And June, just gone, was my first experience at the AFCC (Asian Festival of Children’s Content), Singapore, a marvellous gathering of writers, illustrators, publishers, educators, content developers, readers and booklovers, dedicated to exploring, celebrating and furthering Asian Content for the World’s Children.
L-R: Venky and Swati, dear friends, and directors of Bookaroo; R Ramachandran, Executive Director, National Book Development Council of Singapore, fondly known as Rama; Kenneth Quek, Festival Director, AFCC; Ken Spillman; moi; Prashati Rastogi, German Book Office; almost falling off the edge, John McKenzie, leading academic and educator from new Zealand; and in inexplicable crouch-mode: Rosemarie Somiah, Singapore-based storyteller, writer and friend.
This year, the country focus was India. I had been asked to speak on a panel rather ambitiously titled: Past, Present, Future: Reinventing Indian Publishing for Children, which had sent me into something of a panic while I was preparing for it. Having collected reams of information from all my friends in Indian publishing, I finally ended up falling back on my own experience of having written for children over a decade now, using those experiences and examples to throw a light on the changes and trends in Indian publishing. While I touched upon the urban, English-speaking scenario, my co-panellist, the inimitable Subir Shukla provided some fascinating insights into the innovative methods being used in language publishing, especially in rural and small-town schoolrooms. I came away richer for it, and was grateful for the feedback from the audience, which was gratifyingly positive.
With Leila Seth before my session at AFCC 2014
The same day, 2nd June, was my session with Mitali Perkins, US-based author, on YA: Books as Windows and Mirrors.
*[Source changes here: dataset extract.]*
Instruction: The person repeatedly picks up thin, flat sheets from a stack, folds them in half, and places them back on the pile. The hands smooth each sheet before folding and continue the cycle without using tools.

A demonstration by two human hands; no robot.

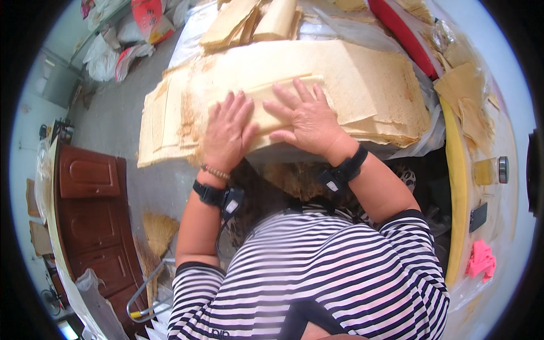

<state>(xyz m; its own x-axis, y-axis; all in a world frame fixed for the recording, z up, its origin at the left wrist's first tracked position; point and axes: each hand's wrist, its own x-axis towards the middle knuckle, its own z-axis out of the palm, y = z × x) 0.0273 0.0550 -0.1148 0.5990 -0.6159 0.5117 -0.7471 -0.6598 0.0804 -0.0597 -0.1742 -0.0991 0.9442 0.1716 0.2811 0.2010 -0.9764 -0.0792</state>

With Mitali Perkins and Deb Fitzpatrick
Rushing from The Pod (the breath-taking venue with an almost 360-degree view of the city from the top of the National Library Building), to the Multi-Purpose Room in the heart of the library itself, I found myself bursting—5 minutes late!—into a roomful of people patiently waiting, including my co-panellist and Deb Fitzpatrick, our moderator! For someone as pathologically punctual as me, this was something of an embarrassment, but was turned by Deb into a cause for merriment, erasing any initial awkwardness and enabling an easy plunge right into the discussion. Mitali and I had decided we would each make a little presentation, before opening it up for questions. My presentation was short, timed precisely to fit within 15 minutes. For those interested, here is what I said (and read):
‘When I asked myself, as the panel urges us to, “Why is it important that young adult audiences have books that not only provide insights into the lives of others but also serve as mirrors of their own lives and cultures” I could come up with four reasons right away:
i) To sensitize young adults to a world beyond their comfort zone
ii) Seemingly contradictory, but to me, absolutely essential and logical—To provide comfort: To make the young adult feel, “I am not alone. Someone just like me is suffering just like me”
iii) To ask difficult questions with the knowledge that they may not have easy answers, or any answer at all
iv) To make communication across generations possible
But since these are generalities, I would like to illustrate using a few examples from my own YA novel, Ela.
“The day I turned thirteen was the day I wanted to die.”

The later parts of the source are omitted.